**EXCERPTED RECORDS:**
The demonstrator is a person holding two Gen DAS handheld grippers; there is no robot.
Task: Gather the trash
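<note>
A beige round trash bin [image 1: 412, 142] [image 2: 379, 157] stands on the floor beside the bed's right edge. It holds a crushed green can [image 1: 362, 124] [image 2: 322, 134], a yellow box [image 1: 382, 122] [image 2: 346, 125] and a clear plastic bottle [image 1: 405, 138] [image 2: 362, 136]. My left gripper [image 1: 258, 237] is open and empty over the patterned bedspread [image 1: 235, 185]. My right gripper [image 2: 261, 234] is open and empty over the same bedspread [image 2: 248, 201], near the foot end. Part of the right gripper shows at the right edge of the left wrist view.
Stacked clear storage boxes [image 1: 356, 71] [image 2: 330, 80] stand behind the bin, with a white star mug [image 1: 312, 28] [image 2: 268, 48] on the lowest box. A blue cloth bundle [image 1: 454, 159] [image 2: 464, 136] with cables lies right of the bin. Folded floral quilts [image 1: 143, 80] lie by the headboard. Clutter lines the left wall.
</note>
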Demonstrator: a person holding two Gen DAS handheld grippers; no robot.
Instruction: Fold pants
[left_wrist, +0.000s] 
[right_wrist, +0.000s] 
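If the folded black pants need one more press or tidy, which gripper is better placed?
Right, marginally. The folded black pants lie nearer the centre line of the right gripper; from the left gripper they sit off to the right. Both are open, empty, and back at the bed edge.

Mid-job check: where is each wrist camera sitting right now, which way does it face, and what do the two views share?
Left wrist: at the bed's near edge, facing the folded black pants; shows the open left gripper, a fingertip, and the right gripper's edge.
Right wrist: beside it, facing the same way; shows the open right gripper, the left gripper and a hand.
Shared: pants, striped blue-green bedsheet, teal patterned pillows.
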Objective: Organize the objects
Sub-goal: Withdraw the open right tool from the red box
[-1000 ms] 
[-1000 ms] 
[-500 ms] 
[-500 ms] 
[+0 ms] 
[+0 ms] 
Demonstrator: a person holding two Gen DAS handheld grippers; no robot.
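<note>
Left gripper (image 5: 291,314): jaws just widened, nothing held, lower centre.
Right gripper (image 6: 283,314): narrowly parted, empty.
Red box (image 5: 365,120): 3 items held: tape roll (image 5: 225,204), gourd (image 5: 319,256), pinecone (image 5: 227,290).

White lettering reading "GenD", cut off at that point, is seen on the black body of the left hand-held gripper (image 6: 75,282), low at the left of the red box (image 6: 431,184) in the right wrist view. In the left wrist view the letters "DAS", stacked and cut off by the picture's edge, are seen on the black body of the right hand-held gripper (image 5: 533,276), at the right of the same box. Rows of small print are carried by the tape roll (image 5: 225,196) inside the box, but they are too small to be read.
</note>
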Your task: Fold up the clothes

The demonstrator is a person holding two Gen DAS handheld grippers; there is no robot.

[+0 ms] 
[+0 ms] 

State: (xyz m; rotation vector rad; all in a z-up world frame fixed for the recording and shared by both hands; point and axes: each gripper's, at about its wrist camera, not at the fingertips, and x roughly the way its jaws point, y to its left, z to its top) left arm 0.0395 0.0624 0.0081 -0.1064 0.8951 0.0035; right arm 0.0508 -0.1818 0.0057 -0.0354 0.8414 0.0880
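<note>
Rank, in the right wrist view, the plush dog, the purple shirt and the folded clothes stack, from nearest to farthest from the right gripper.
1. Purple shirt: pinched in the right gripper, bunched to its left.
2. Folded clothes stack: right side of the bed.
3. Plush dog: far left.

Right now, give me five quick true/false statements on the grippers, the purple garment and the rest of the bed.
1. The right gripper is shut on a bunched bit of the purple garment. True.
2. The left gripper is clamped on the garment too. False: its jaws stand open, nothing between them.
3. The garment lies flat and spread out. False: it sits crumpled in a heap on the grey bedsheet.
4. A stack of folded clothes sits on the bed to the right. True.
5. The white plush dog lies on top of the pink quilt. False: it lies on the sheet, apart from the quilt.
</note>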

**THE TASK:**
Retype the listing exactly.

**EXERCISE OUTPUT:**
The demonstrator is a person holding two Gen DAS handheld grippers; there is no robot.
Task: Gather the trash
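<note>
A beige round trash bin [image 1: 412, 142] [image 2: 379, 157] stands on the floor beside the bed's right edge. It holds a crushed green can [image 1: 362, 124] [image 2: 322, 134], a yellow box [image 1: 382, 122] [image 2: 346, 125] and a clear plastic bottle [image 1: 405, 138] [image 2: 362, 136]. My left gripper [image 1: 258, 237] is open and empty over the patterned bedspread [image 1: 235, 185]. My right gripper [image 2: 261, 234] is open and empty over the same bedspread [image 2: 248, 201], near the foot end. Part of the right gripper shows at the right edge of the left wrist view.
Stacked clear storage boxes [image 1: 356, 71] [image 2: 330, 80] stand behind the bin, with a white star mug [image 1: 312, 28] [image 2: 268, 48] on the lowest box. A blue cloth bundle [image 1: 454, 159] [image 2: 464, 136] with cables lies right of the bin. Folded floral quilts [image 1: 143, 80] lie by the headboard. Clutter lines the left wall.
</note>
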Demonstrator: a person holding two Gen DAS handheld grippers; no robot.
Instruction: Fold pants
[left_wrist, +0.000s] 
[right_wrist, +0.000s] 
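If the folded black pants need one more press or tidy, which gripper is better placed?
Right, marginally. The folded black pants lie nearer the centre line of the right gripper; from the left gripper they sit off to the right. Both are open, empty, and back at the bed edge.

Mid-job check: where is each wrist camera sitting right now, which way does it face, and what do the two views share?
Left wrist: at the bed's near edge, facing the folded black pants; shows the open left gripper, a fingertip, and the right gripper's edge.
Right wrist: beside it, facing the same way; shows the open right gripper, the left gripper and a hand.
Shared: pants, striped blue-green bedsheet, teal patterned pillows.
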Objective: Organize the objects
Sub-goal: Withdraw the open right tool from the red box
[-1000 ms] 
[-1000 ms] 
[-500 ms] 
[-500 ms] 
[+0 ms] 
[+0 ms] 
Demonstrator: a person holding two Gen DAS handheld grippers; no robot.
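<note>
Left gripper (image 5: 291,314): jaws just widened, nothing held, lower centre.
Right gripper (image 6: 283,314): narrowly parted, empty.
Red box (image 5: 365,120): 3 items held: tape roll (image 5: 225,204), gourd (image 5: 319,256), pinecone (image 5: 227,290).

White lettering reading "GenD", cut off at that point, is seen on the black body of the left hand-held gripper (image 6: 75,282), low at the left of the red box (image 6: 431,184) in the right wrist view. In the left wrist view the letters "DAS", stacked and cut off by the picture's edge, are seen on the black body of the right hand-held gripper (image 5: 533,276), at the right of the same box. Rows of small print are carried by the tape roll (image 5: 225,196) inside the box, but they are too small to be read.
</note>
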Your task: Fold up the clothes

The demonstrator is a person holding two Gen DAS handheld grippers; there is no robot.

[+0 ms] 
[+0 ms] 

State: (xyz m; rotation vector rad; all in a z-up world frame fixed for the recording and shared by both hands; point and axes: each gripper's, at about its wrist camera, not at the fingertips, and x roughly the way its jaws point, y to its left, z to its top) left arm 0.0395 0.0624 0.0081 -0.1064 0.8951 0.0035; right arm 0.0508 -0.1818 0.0057 -0.0354 0.8414 0.0880
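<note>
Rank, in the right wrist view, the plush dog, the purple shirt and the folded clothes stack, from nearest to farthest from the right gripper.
1. Purple shirt: pinched in the right gripper, bunched to its left.
2. Folded clothes stack: right side of the bed.
3. Plush dog: far left.

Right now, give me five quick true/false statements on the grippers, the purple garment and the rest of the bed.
1. The right gripper is shut on a bunched bit of the purple garment. True.
2. The left gripper is clamped on the garment too. False: its jaws stand open, nothing between them.
3. The garment lies flat and spread out. False: it sits crumpled in a heap on the grey bedsheet.
4. A stack of folded clothes sits on the bed to the right. True.
5. The white plush dog lies on top of the pink quilt. False: it lies on the sheet, apart from the quilt.
</note>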

For this exercise, nothing more remains to be done.